Your reply should hold the line containing "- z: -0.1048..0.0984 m" and every later line of the records, reproduced exactly, and no other lines.

(Beginning of Data)

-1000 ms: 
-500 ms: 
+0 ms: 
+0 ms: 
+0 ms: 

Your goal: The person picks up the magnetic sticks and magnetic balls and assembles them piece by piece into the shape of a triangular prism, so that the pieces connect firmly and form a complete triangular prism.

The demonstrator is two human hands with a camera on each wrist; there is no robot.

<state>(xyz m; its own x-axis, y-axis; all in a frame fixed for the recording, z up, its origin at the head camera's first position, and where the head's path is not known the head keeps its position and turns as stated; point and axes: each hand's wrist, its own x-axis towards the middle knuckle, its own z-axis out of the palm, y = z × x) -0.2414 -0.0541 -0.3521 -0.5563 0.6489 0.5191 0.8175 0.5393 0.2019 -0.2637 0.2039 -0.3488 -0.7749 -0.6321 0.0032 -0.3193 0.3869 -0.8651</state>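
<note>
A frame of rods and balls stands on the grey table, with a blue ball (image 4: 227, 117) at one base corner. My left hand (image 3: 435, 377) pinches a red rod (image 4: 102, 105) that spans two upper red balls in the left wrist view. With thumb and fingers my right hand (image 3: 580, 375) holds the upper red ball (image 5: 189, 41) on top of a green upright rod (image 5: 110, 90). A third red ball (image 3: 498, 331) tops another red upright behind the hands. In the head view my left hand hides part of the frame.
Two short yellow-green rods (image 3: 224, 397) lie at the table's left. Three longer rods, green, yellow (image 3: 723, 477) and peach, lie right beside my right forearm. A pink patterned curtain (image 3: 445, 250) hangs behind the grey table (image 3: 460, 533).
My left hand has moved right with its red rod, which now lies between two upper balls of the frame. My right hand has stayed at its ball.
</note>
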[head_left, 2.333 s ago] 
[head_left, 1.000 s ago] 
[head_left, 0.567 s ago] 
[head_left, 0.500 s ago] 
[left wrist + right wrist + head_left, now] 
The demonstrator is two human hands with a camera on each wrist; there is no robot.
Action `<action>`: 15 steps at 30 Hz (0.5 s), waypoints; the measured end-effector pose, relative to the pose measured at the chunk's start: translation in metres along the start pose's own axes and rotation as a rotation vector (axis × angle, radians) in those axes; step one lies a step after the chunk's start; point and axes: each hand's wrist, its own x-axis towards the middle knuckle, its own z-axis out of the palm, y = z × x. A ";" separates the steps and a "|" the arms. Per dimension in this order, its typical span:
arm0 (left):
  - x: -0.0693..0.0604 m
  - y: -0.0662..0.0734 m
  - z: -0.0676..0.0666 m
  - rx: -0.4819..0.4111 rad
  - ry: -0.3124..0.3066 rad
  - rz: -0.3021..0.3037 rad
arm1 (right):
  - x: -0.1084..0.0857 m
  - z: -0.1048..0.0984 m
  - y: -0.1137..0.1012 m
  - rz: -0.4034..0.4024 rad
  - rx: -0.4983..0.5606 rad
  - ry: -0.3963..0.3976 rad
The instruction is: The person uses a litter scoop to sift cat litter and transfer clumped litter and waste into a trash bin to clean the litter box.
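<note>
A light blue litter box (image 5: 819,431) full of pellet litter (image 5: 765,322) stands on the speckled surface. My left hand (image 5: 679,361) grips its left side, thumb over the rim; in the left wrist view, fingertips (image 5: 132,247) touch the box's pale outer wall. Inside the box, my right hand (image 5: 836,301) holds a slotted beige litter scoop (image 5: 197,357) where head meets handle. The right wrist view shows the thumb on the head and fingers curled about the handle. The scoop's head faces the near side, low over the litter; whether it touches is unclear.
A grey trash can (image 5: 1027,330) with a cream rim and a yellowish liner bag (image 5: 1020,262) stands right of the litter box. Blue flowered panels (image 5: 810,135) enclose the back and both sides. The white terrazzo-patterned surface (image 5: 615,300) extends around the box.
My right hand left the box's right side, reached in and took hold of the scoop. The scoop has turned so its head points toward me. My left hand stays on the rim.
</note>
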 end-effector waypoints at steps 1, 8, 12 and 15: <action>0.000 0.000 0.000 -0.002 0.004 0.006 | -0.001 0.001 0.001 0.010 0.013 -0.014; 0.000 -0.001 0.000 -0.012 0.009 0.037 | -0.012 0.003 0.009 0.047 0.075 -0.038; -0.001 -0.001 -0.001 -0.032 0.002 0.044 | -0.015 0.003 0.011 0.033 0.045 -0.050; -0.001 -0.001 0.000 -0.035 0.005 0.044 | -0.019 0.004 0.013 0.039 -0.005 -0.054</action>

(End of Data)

* [Exercise result]
  - z: -0.1048..0.0984 m
  - y: -0.1137..0.1012 m
  - rz: -0.4034..0.4024 rad
  - rx: -0.4983..0.5606 rad
  - ry: -0.3963..0.3976 rad
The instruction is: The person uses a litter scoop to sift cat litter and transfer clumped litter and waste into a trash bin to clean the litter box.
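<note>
A light blue litter box (image 5: 819,431) full of pellet litter (image 5: 765,322) stands on the speckled surface. My left hand (image 5: 679,361) grips its left side, thumb over the rim; in the left wrist view, fingertips (image 5: 132,247) touch the box's pale outer wall. Inside the box, my right hand (image 5: 836,301) holds a slotted beige litter scoop (image 5: 197,357) where head meets handle. The right wrist view shows the thumb on the head and fingers curled about the handle. The scoop's head faces the near side, low over the litter; whether it touches is unclear.
A grey trash can (image 5: 1027,330) with a cream rim and a yellowish liner bag (image 5: 1020,262) stands right of the litter box. Blue flowered panels (image 5: 810,135) enclose the back and both sides. The white terrazzo-patterned surface (image 5: 615,300) extends around the box.
My right hand left the box's right side, reached in and took hold of the scoop. The scoop has turned so its head points toward me. My left hand stays on the rim.
</note>
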 end-effector waypoints at steps 1, 8, 12 and 15: <action>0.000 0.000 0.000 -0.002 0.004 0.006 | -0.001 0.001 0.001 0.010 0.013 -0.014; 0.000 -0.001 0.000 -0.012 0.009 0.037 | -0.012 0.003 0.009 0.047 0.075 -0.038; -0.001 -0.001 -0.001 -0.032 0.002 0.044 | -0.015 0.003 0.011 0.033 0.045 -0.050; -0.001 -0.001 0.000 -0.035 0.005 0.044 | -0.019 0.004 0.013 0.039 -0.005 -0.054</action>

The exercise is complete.